それにほっとして、彼を見ると笑みを返してくれるので、ようやく肩の力が抜けていく。
「うわ、すっごい笑顔」
「でしょ? ね、別人でしょ?」
笑いながら口を開いたのは、先ほども親しげに話しかけてくれたコーディア。アンダルと同じ色味の強い金髪が、彼女の肩の上でさらさらと揺れる。それに同調して、得意げに皆を見回すヴィオランは、嬉しそうで。
彼女達が、何を指してそう言うのか。それが判って、隣の蒼羽をまた見上げる。
「蒼羽、それで結婚式はいつ?」
「えっ!?」
「緋天はまだそこまで考えてないから」
にこにことしながらそう口にしたのは、ベリルの母親。驚いた自分に微笑んで、蒼羽がすかさず否定する。左の薬指に収まった指輪を、急に意識してしまった。彼の右手がそっとそこを撫でるので、余計に。

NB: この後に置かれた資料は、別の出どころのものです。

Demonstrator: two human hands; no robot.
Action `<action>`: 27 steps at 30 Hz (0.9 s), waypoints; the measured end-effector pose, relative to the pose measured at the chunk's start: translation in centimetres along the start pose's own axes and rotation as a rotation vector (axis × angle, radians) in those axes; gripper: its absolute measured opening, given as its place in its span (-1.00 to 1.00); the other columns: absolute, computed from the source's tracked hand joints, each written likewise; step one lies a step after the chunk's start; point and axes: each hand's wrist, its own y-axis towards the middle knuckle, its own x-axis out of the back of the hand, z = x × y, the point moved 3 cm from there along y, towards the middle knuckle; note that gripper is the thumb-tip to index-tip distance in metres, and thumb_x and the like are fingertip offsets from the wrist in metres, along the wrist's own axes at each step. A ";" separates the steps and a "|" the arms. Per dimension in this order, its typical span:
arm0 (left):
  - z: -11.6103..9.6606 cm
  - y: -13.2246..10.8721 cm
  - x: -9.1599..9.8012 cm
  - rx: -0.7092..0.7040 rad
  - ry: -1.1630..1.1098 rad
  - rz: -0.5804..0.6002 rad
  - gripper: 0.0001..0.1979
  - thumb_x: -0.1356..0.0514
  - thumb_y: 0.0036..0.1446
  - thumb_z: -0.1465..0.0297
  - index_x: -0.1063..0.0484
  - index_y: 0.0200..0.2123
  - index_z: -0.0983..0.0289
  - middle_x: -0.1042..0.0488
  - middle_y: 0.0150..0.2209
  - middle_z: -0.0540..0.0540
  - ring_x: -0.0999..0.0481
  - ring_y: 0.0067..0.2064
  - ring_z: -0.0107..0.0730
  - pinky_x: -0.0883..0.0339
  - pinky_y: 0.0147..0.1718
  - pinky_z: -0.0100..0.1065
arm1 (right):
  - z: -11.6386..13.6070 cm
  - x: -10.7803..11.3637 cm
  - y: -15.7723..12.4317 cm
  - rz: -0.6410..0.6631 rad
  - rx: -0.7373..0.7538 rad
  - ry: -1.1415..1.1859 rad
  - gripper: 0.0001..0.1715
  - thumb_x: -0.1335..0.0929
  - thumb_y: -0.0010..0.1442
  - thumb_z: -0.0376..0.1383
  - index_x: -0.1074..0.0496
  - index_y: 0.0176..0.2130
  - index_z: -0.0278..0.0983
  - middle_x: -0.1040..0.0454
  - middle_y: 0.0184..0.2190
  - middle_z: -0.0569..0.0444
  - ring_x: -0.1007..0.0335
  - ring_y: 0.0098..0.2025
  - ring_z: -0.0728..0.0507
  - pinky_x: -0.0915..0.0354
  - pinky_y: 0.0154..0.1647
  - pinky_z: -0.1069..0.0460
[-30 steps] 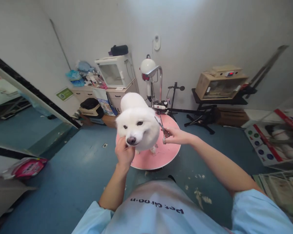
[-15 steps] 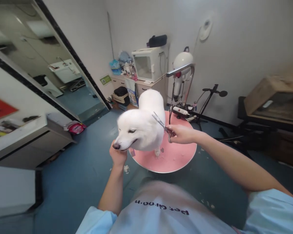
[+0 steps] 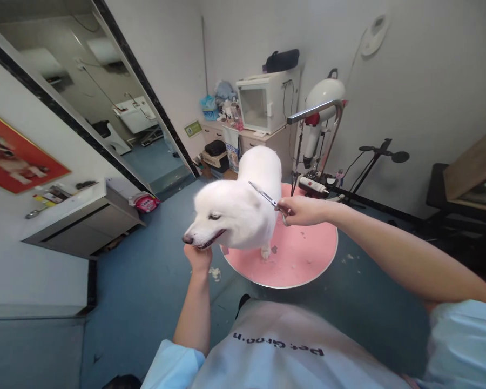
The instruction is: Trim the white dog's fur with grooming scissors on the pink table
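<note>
A fluffy white dog [image 3: 243, 213] stands on a round pink grooming table [image 3: 303, 259], its head turned to the left and its mouth a little open. My left hand [image 3: 198, 258] is under its muzzle and grips the chin from below; most of the fingers are hidden behind the jaw. In my right hand [image 3: 302, 209] is a pair of scissors [image 3: 263, 194], with fingers through the handles. The blades lie together and point left across the fur behind the dog's head. Small tufts of cut hair lie on the table.
A metal grooming arm [image 3: 316, 111] rises behind the table beside a white dryer [image 3: 326, 97]. Further back, a white cabinet [image 3: 259, 102] stands on a drawer unit. Hair clumps [image 3: 215, 274] lie on the blue floor. A counter [image 3: 76, 221] is at the left, a black stand [image 3: 375, 162] at the right.
The scissor blades, slightly apart before, have come together. Against the dog, the scissors have moved a little left and up. The dog's mouth is wider open, and the camera view has swung left.
</note>
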 end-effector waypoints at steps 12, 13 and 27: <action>0.0 -0.6 -0.1 0.094 -0.173 -0.068 -0.56 -0.36 -0.09 0.20 -0.58 -0.16 0.37 -0.63 -0.11 0.28 -0.63 -0.04 -0.07 -0.49 0.05 -0.07 | 0.6 0.2 1.3 0.083 0.107 0.049 -0.78 -0.44 -0.06 -0.28 -0.38 -0.34 -0.20 -0.46 -0.40 0.09 -0.37 -0.39 -0.14 -0.18 -0.40 -0.03; -0.1 -0.6 -0.1 0.107 -0.187 -0.084 -0.56 -0.35 -0.10 0.20 -0.57 -0.18 0.38 -0.63 -0.12 0.30 -0.64 -0.05 -0.08 -0.50 0.04 -0.06 | 0.5 0.1 1.4 0.079 0.115 0.041 -0.78 -0.44 -0.07 -0.29 -0.38 -0.34 -0.20 -0.46 -0.40 0.09 -0.36 -0.39 -0.13 -0.17 -0.41 -0.03; -1.5 -0.3 0.4 0.171 -0.066 -0.091 -0.68 -0.28 -0.01 0.16 -0.54 -0.39 0.33 -0.59 -0.42 0.10 -0.59 -0.24 -0.26 -0.46 -0.22 -0.34 | -0.2 -1.2 1.8 0.072 0.150 0.054 -0.72 -0.45 -0.05 -0.25 -0.38 -0.29 -0.20 -0.49 -0.38 0.07 -0.38 -0.38 -0.14 -0.15 -0.42 -0.01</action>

多少の違いはあれど、金髪の家族の中で彼女だけが、薄茶の髪を持っていた。長男のアンダルの年齢を考えると、自分の両親よりも上だとは思うけれど、少女のように手を合わせるその様子はとても可愛らしい。
「あら、そうなの・・・残念だわ、ね、あなた」
「ああ、まぁそんなに急ぐことはないよ。今の状態でも奇跡なんだから」
「そうよねぇ、ぶっちゃけアリエナイ事が起きてるわよねぇ」
「うん、ほんと驚いた。こんな嬉しそうな蒼羽初めて見た」
「ねーねー、緋天ちゃん、後であたしの部屋に来てー」
「コーディアちゃん、そのお話は後にしたら? 緋天様が困ってるわよ」
「おーい、お茶まだ? あ、緋天ちゃんは何飲む?」
口々に色んな事を言い始めた彼らの、その言葉を拾うだけで大変だった。
「もう、みんな好き放題言わないでよ。緋天ちゃん、大丈夫?」
ベリルのかけた言葉にようやく頷く事ができて、それと同時に、いつになったら夢の話を切り出せるだろうか、と不安になった。
「父上。緋天ちゃんが何か聞きたい事あるみたい」
「そうか。じゃあ皆、緋天ちゃんが落ち着かないようだから、取り囲むのは昼食の時にしてあげてくれ」
「えー? つまんない・・・」
一人だけ不満の声を上げたコーディア以外は、全員がさっと立ち上がって。
それぞれ笑顔を見せて部屋を出て行った。それを見て、眉をしかめた彼女もしぶしぶといった様子で立ち上がる。
残ったのは、ベリルと、彼の父親。
優しく微笑むエレクトラムの顔を見て、口を開いた。